Laut einer neuen Studie der Uni Zürich wünschen sich 14 Prozent der in Teilzeit Beschäftigten in der Schweiz mehr Arbeitsstunden, wie vom Bundesamt berichtet. Die Untersuchung beleuchtet die Gründe für diese Unterbeschäftigung und kommt zu dem Schluss: Arbeitgeber könnten von den unfreiwilligen Teilzeitarbeitenden profitieren, da sie flexibler einsetzbar sind – etwa an Wochenenden oder in Überstunden – was ihnen hilft, Auftragsfluktuationen auszugleichen.

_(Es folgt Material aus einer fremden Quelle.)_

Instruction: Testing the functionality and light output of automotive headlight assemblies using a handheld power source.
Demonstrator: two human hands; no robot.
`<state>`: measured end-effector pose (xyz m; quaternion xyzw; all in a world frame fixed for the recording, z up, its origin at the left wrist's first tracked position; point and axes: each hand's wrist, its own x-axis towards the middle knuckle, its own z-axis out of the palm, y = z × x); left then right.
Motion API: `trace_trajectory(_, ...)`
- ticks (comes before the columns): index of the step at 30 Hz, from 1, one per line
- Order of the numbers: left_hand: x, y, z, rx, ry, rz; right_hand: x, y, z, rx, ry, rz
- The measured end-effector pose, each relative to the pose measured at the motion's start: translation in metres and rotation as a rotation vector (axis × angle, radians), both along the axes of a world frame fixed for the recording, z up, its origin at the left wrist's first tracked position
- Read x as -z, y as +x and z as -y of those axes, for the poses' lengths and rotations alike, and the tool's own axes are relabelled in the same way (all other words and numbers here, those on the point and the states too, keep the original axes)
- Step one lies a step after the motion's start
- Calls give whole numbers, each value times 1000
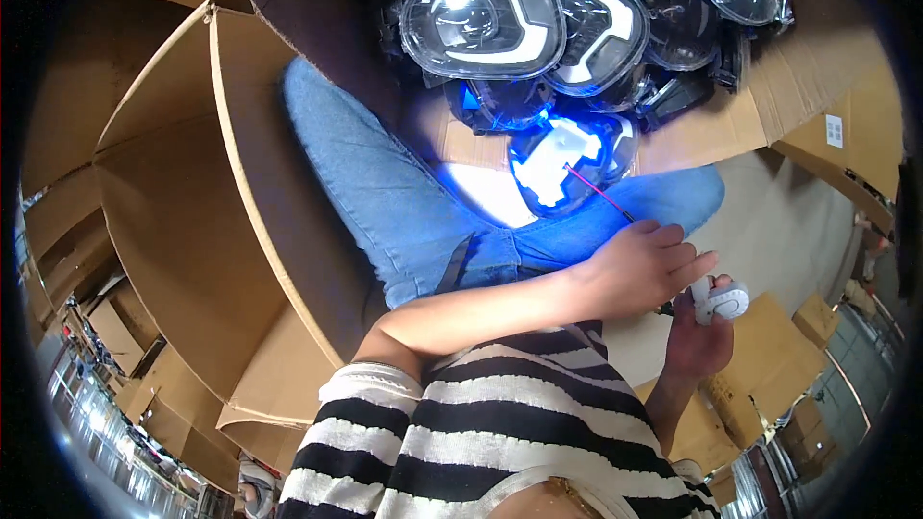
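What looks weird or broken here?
One lamp glows blue-white, with a thin red wire running to the left hand; the heaped lamps beyond it look unlit, so it stands out. I see nothing clearly broken.

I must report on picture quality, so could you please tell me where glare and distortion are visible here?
Head view: the lit lamp is washed out to white, with blue light around it; the clear lens above it carries a bright glare spot; edges of the carton at left bend into curves; the corners go black.

Knit top point(500, 394), broad black-and-white stripes, short sleeves point(370, 383); blue denim jeans point(351, 173).
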<state>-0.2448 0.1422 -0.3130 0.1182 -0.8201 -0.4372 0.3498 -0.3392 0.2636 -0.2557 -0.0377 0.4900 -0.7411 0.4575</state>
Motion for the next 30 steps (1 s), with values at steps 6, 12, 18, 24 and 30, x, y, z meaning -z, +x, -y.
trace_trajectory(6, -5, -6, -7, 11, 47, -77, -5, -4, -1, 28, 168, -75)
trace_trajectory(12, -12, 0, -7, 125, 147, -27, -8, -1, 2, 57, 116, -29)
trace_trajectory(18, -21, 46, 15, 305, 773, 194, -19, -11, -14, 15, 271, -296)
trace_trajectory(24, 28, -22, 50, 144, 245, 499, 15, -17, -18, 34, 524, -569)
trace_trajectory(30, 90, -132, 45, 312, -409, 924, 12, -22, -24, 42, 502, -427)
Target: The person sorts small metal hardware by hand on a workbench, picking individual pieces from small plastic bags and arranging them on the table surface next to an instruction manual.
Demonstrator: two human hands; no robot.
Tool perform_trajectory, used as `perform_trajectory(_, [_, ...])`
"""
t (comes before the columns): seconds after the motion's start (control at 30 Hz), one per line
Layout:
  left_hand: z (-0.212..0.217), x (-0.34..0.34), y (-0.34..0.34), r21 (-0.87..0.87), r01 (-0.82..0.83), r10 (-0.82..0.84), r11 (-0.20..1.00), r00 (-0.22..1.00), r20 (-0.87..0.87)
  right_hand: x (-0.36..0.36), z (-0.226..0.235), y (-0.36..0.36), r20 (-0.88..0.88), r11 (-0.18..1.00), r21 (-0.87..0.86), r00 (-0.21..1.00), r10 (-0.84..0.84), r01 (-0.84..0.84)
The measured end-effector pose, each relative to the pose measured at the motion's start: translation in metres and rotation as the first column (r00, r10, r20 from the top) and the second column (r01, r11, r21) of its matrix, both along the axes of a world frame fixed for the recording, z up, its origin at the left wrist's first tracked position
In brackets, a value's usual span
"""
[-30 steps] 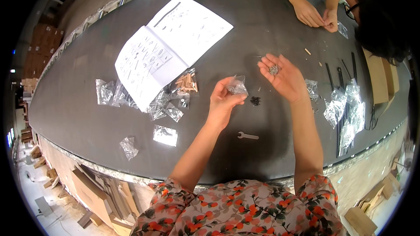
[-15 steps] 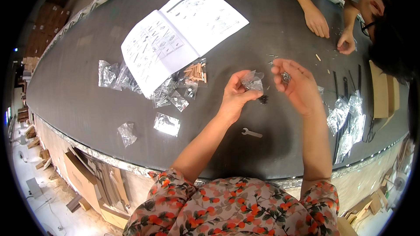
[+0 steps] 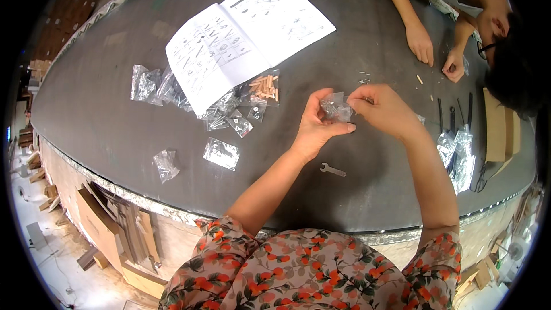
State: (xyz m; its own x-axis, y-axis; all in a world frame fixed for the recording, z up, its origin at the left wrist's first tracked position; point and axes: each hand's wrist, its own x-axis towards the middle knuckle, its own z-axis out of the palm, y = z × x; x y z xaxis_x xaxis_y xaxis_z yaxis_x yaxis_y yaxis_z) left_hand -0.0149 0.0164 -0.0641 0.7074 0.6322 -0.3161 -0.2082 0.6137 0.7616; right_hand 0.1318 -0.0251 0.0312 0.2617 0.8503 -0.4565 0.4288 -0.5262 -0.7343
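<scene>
In front of my body, my left hand grips a small clear plastic bag between thumb and fingers. My right hand meets the bag's right edge with its fingertips pinched together. Whatever lies inside that pinch is hidden. Just beyond my hands, a few tiny metal pins or screws are scattered on the dark table. A small flat open-end wrench lies nearer to me, below my hands.
An open instruction booklet partly covers bagged hardware and a bag of wooden dowels. Two small bags lie nearer left. Opposite, a co-worker's hands rest on the table. Bagged black rods and a cardboard piece lie right.
My right hand, which held small shiny metal pieces in its half-open fingers, has turned and moved left to the bag, its fingertips now pinched. The left hand still holds the bag.
</scene>
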Motion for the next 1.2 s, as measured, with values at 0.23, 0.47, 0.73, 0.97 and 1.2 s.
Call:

Trotz des zunehmenden Fachkräftemangels wächst die unfreiwillige Teilzeitarbeit auch in anderen europäischen Ländern und den USA. Für die Betroffenen stellt diese Unsicherheit eine erhebliche Belastung dar, besonders für Frauen; sie sind häufiger als Männer betroffen. Migrantinnen arbeiten häufiger unfreiwillig Teilzeit im Vergleich zu Schweizerinnen, während viele Mütter nach einer Kinderpause mehr Arbeit anstreben. Unfreiwillige Teilzeitarbeit birgt zudem ein Armutsrisiko und ist vor allem in der Gastronomie (23 Prozent), im Detailhandel (18 Prozent) und bei Reinigungsberufen (23 Prozent) verbreitet.
In einer speziellen Untersuchung zur Reinigungsbranche, durchgeführt von Karin Schwiter und Reta Barfuss, wurde festgestellt, dass viele Migrantinnen sich mit kurzfristigen Jobs über Wasser halten müssen. “Sie finden zwar rasch Arbeit, aber nur Arbeit auf Abruf”, erklärt Schwiter. Oft arbeiten sie in mehreren Jobs gleichzeitig, um existenzsichernde Löhne zu erreichen, was Barfuss als Überarbeitung bei Unterbeschäftigung beschreibt.
Die Praxis der Ein-Stunden-Verträge, die in dieser Branche üblich sind, ermöglicht es Arbeitgebern, Bedarfsorientiert zusätzliche Arbeitsstunden einzusetzen, ohne diese zu garantieren. Diese rechtlich zulässigen Vertragsmodelle erschweren es den Beschäftigten, auf überdurchschnittlich viele Arbeitsstunden zu bestehen.
Dalinda, eine spanische Staatsbürgerin mit zehn Jahren Erfahrung in der Schweizer Reinigungsbranche, berichtet von Schwierigkeiten: Häufig wurden ihr Arbeitseinsätze kurzfristig gestrichen. Sie vermutet, dass dies daran liegt, dass Arbeitgeber keine Pensionskassenbeiträge zahlen wollten – ein Verdacht, da ihre Einkünfte nie über 1800 Franken monatlich stiegen. Die Schwelle für obligatorische Pensionskassenbeiträge ist bei jährlichen Einnahmen von mehr als 22’680 Franken überschritten.
Einige Reinigungsunternehmen bestätigen, dass sie aufgrund der Pensionskasseneintrittsschwelle lieber viele Mitarbeiter mit kleinen Arbeitspensen beschäftigen. Dalinda musste daher zusätzliche Jobs annehmen, um über die Runden zu kommen – ein Problem, das durch unbezahlte Wege zwischen den verschiedenen Aufträgen noch verschärft wurde.
Heute arbeitet sie Vollzeit im eigenen Wohnquartier, was die Pendelzeiten verringert und ihr mehr Verdienst pro Stunde sichert. Sie bezieht nun auch Pensionskassenbeiträge.
Auf Anfrage von SRF wollte der Schweizerische Arbeitgeberverband zu diesem Thema keine Stellung nehmen; es sei ein branchenspezifisches Problem. Allpura, der Verband für Gebäudedienstleistungen, betont jedoch die Bedeutung fairer Arbeitsbedingungen und die Einhaltung gesetzlicher Vorgaben. Der Verband engagiert sich für die Sensibilisierung seiner Mitglieder und die Entwicklung gemeinsamer Lösungen mit Sozialpartnern.